愛知県碧南市 退屈な毎日から非現実的な世界を愉しむ 「大規模火力発電所」

臨海工業地帯

大規模火力発電所

まるで遺跡のような世界 不思議な感覚に囚われ現実逃避する愉しみ

遺跡のような景観

<巨大な建造物の下に花の咲く楽園。まるで何千年も人目に付かなかった遺跡のような光景。非日常を味わいたければ、平日に訪れる事をお勧めする> 産業道路を南下すると、現れてくる巨大なキューブ群。国内最大級といわれる火力発電所だ。 見る者を威圧する大きさ、ジーといった音が精神を不安にさせる。そんな火力発電所わきに庭園がある。 芝生広がる地に、色彩豊かな花々、遺跡のような噴水。敷き詰められた石の上に3つの椅子のみ、置かれている。 「目の前の光景は現実か?」と自らに問う。非現実的な世界に、時間の感覚は麻痺する。

見学会にて、薄暗い内部

<季節事にイベントが行われる花の楽園 『たんトピア』。なかでも発電所見学は人気あり、すぐに予約を! 薄暗い構内に巨大なタービン。未来の宇宙ステーションってこんな感じだろうか?> 大規模火力発電所に隣接する楽園には、実は名がある。『たんトピア』という。毎年、麗らかな季節になると、たくさんの人で賑わい、面白いイベントも開催される。 なかでも人気なのが、火力発電所内の見学。見上げる程の高い天井、人が小さく見える巨大なタービン。
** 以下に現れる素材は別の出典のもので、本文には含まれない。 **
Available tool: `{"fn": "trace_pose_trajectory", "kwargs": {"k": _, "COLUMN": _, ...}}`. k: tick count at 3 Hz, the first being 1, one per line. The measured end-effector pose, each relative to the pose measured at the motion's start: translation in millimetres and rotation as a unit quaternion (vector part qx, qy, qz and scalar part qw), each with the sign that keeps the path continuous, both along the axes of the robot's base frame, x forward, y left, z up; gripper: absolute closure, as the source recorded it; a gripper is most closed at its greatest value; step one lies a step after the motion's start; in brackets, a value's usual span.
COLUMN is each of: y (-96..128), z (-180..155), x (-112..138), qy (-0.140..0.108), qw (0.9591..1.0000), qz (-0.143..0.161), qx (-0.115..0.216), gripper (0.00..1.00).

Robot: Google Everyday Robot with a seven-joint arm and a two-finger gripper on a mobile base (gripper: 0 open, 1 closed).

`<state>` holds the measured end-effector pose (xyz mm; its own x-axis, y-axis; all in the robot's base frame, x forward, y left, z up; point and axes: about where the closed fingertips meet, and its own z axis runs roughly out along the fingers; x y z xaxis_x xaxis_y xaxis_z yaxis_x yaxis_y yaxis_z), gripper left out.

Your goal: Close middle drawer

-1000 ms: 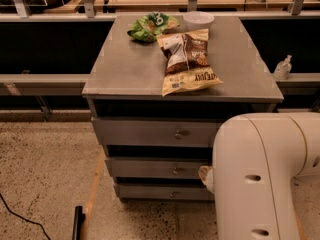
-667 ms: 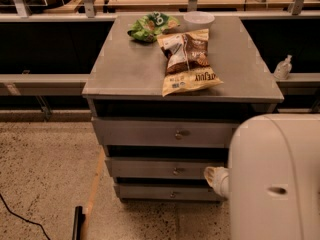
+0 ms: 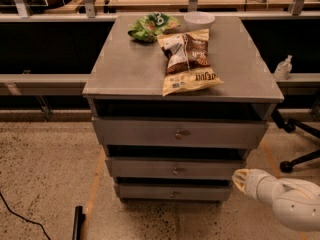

モクモクと水蒸気を発する煙突。 常日頃の生活では、目のする事の出来ない世界が広がっている。見学は予約制で受付が始まるとすぐに人数枠が埋まる。 情報を聞きつけたら、すぐ予約を!

ヘボト自画像ヘボトの「如是我聞(にょぜがもん)」

野鳥観察の塀

「野鳥を観察する」

たんとぴあの庭園から、産業道路を跨ぐ歩道橋を渡って歩くと、視界が広がり出す。眼前に現れるのは、野鳥を観察する庭園だ。 木製の壁にある覗き窓から、静かに覗くと野生のままの鳥が見えるという凝らした趣向。ピヨピヨッと鳴く鳥の声、ポカポカした陽気、 南から吹く心地よい潮風に堅く緊張した心も穏やかに。ビオトープの中に架けられた木橋を爽快に歩く。アクセスに若干手間がかかるこの場所ゆえに訪問者もあまりいない。 人知れず、のんびりと時間を過ごしたい人にはオススメな場所である。